Proposal: gzip partition data
whmeitzler opened this issue · 0 comments
Given a naive write of sequential data:
for i := int64(1); i < 10000; i++ {
_ = storage.InsertRows([]tstorage.Row{{
Metric: "metric1",
DataPoint: tstorage.DataPoint{Timestamp: 1600000000 + i, Value: float64(i)},
}})
}
The file contains many stretches of repeated values (mostly 0x00's). This is great for gzip, a byte-stream de-duplicatior.
If I gzip the file:
$ gzip -k data && ls -alsh data* 130 ↵
84K -rw-rw-r-- 1 wmeitzler wmeitzler 82K Sep 20 09:45 data
4.0K -rw-rw-r-- 1 wmeitzler wmeitzler 1.3K Sep 20 09:45 data.gz
I achieve file compression of 21x!
Note that this only really provides value when long stretches of adjacent datapoints are similar.

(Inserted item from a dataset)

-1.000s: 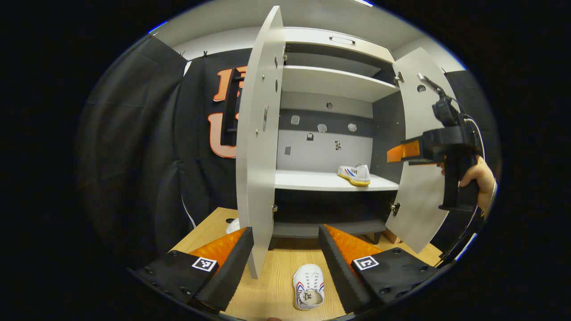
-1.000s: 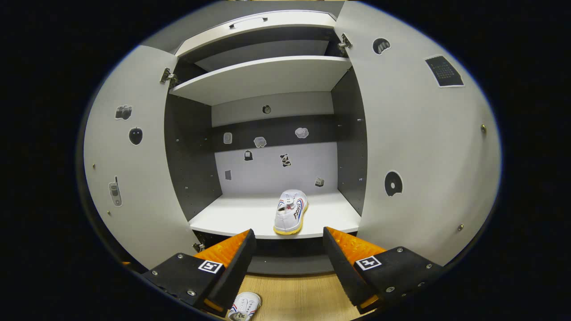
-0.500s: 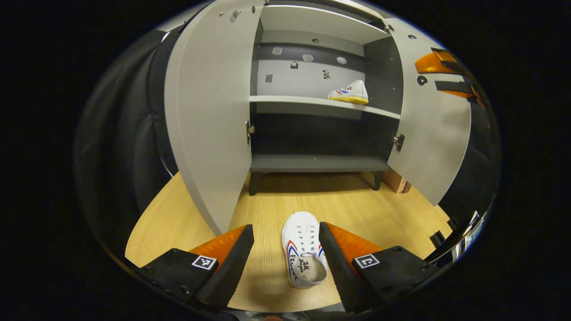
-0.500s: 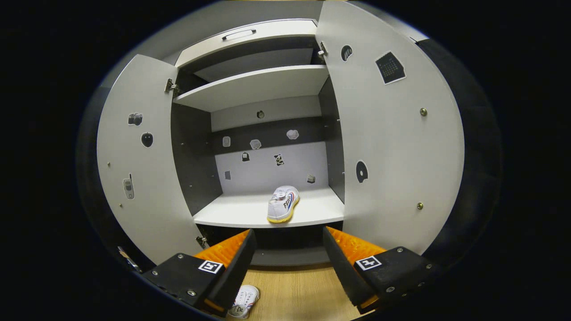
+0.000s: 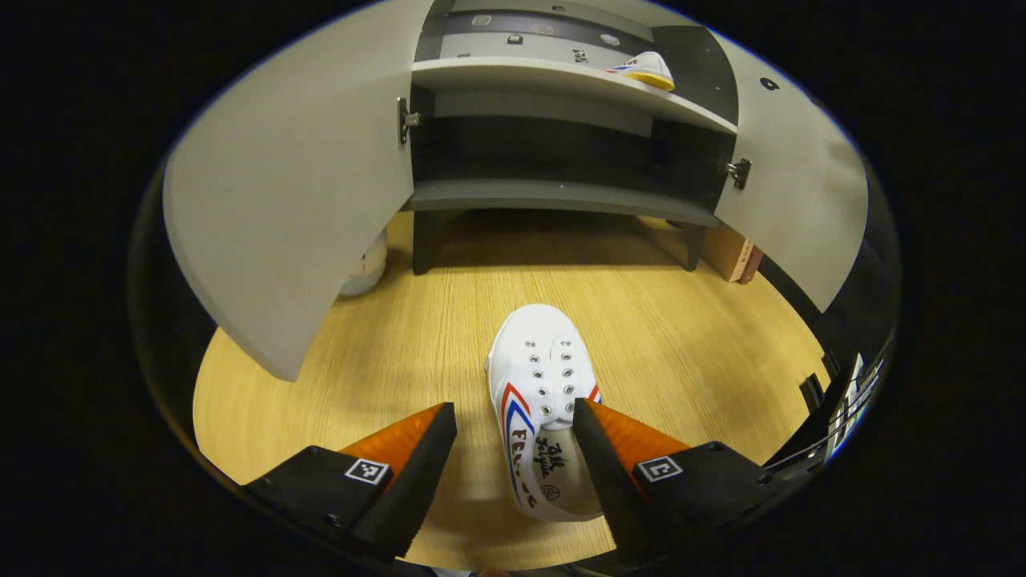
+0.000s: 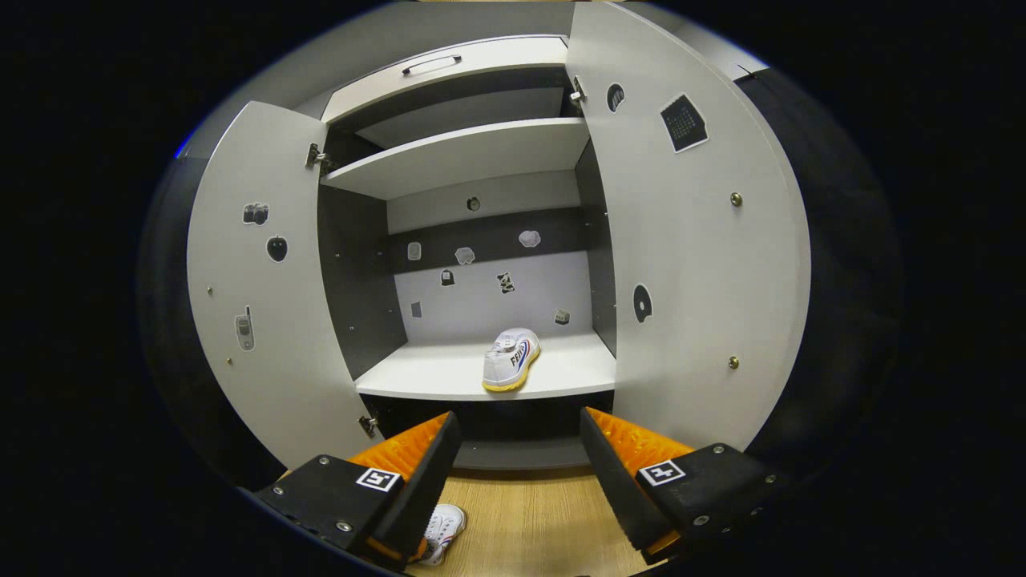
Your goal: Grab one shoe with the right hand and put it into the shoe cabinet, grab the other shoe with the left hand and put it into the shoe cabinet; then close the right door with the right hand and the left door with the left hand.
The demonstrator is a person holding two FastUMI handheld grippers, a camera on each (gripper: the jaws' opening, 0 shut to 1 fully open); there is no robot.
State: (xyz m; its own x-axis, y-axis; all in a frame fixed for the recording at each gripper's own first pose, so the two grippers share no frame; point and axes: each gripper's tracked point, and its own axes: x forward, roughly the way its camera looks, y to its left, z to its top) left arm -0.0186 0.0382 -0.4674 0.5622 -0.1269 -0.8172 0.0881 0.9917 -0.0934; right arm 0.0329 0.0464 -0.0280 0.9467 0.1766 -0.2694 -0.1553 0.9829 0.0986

If I populate a file with truly random values, rather than ascending, I can only compress from 82kb to 80kb. And I'm paying CPU time to achieve these small files. I suspect, but have not validated, that a meaningful amount of use cases for a TSDB will generate these adjacent-similarity series that would benefit from gzip compression.
Given that Go allows access to the streaming nature of gzip operations, I propose exploring the use of these functions in the reading and writing of data files.